Standing on the shoulders of Prof. Banerjee and Duflo, the following few economic theories and model are adopted to shape the fundamentals to the action items, projects and long-term contributions towards the community-driven public policy innovation for Industry 4.0 and Urban Sustainability Roadmap in Hong Kong (Tai Po District and Northern Metropolis), by the Good City Foundation in Hong Kong and the SE Lab in Tai Po.

1. Stolper-Samuelson Theorem (1940s)— The Poor Gets Poorer In Global Trade

Benefited by the globalisation and blooming of technology innovation, Hong Kong, as the only part of China that’s open market which adopts the capitalistic market mechanism, enjoys tremendous gain from trade with the large relative advantages in financial and professional services in the last 30–40 years.

The theorem hence reasoned the even dividing of wealth gap across districts in Hong Kong due to the extremely uneven clustering of industries.
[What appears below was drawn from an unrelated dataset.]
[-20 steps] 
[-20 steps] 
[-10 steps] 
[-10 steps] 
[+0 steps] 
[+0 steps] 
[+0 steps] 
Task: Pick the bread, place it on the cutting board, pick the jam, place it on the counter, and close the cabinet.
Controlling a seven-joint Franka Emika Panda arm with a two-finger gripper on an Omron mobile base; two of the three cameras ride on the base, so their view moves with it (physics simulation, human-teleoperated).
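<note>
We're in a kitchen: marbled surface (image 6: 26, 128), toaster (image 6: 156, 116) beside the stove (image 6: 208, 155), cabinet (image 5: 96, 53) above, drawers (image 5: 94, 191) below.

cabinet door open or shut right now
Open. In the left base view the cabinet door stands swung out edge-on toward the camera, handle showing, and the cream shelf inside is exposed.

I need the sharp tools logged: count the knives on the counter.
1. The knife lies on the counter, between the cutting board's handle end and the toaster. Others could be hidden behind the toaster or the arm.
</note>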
For example, professional services and financial industries are over concentrated in Central and Western District while the manufacturing sectors across a few key districts in Kowloon and New Territories were not shared with a proper set of redistribution policies.

The extremely successful economic gain due to financial industries in Hong Kong bring up the rapid rise of land values as a whole and it pushes out the manufacturing sectors to Guangdong provinces (now Greater Bay Area) and Southeast Asia. Despite the rapid urbanisation and new town developments, talents were also unevenly supplied to financial and professional sectors. The homogeneity of industry in Hong Kong leads to where we are today — the most expensive city to survive and the most costly economy to transform.

2. Solow–Swan Model and Solow Residual (1956) — Growth Is Exogenous and Limited (Uncorrelated On The Surface)

In the 1950s, the economists in The US had a brave hunch that output growth would not be positive forever, so did the other developing countries who afterwards participated in the global trade afterwards with the developed economies. Some did not even gain enough from global trade for growth.

Both China and Hong Kong had seen the limit to growth after the 2008 (or even earlier). In the past decades, together upon the economic reform in China, the 2nd largest economy in the world and the Asia’s most financially traded city have experienced the rise of capital and labour costs, meaning a diminishing marginal return to financial investment as a whole.

Solow-Swan Model

While, the relative right-wing economists believed that, in the context of developed economies where capital investment is no longer the determining factor to the growth, there is/should (be) not much space for public policies and political administrations to impact the TFP in economic output, such belief of “Big Market — Small Government” (小政府大市場) leaves China and Hong Kong SAR Government helpless and vulnerable to global-scale shocks especially in the 2010s, as frequency of black-swans in the market gets higher.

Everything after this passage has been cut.